For a child over ten, I recommend that parents follow these same two steps, but substitute telling the child that the policemen and department of homeland security are working hard to keep everyone as safe as they can.
Think of a parent you are currently consulting regarding their child’s stress reaction to emergency preparedness plans. Would playing this section in your next session be useful to him or her?
In this section, we have discussed helping parents handle two kinds of questions children may ask about emergency preparedness in an age appropriate manner. These two kinds of questions are, questions about safe rooms, and questions about armed police and military personnel.
In the next section, we will discuss three differences among the different types of natural disasters, using the specific examples of hurricanes and earthquakes, and how they may affect children’s psychological well being. These three differences are, predictability, duration, and the scale of the disaster. We will also discuss three similarities common to all types of natural disasters, including cost and disruption, effect on families, and effects on children.

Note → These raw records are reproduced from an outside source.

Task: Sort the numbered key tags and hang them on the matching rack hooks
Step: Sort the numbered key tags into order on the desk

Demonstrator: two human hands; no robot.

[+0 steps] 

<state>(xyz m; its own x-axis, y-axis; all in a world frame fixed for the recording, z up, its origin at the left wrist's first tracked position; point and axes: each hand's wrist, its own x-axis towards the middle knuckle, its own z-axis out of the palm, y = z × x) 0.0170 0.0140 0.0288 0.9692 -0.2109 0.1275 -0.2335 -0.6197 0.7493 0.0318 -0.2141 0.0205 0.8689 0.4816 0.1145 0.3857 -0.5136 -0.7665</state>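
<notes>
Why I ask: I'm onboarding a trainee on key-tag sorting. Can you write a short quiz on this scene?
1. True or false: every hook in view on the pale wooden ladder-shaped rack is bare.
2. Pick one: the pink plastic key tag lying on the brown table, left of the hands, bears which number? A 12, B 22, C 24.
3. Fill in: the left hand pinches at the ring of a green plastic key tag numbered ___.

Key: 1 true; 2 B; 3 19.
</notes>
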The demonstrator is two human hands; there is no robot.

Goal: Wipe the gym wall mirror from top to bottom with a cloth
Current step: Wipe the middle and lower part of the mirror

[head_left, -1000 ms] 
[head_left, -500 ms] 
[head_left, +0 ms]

Peer-Reviewed Journal Article References:
Carmona, R. H. (2007). A key partner in the team: Psychology's role in emergency preparedness. Psychological Services, 4(2), 135–139.
Woolsey, C., & Bracy, K. (2010). Emergency response and the psychological needs of school-age children. Traumatology, 16(2), 1–6.
Zanotti, D. C., Cromer, L. D., & Louie, A. D. (2016). The relationship of predeployment child-focused preparedness to reintegration attitudes and PTSD symptoms in military fathers with young children. Translational Issues in Psychological Science, 2(4), 429–438.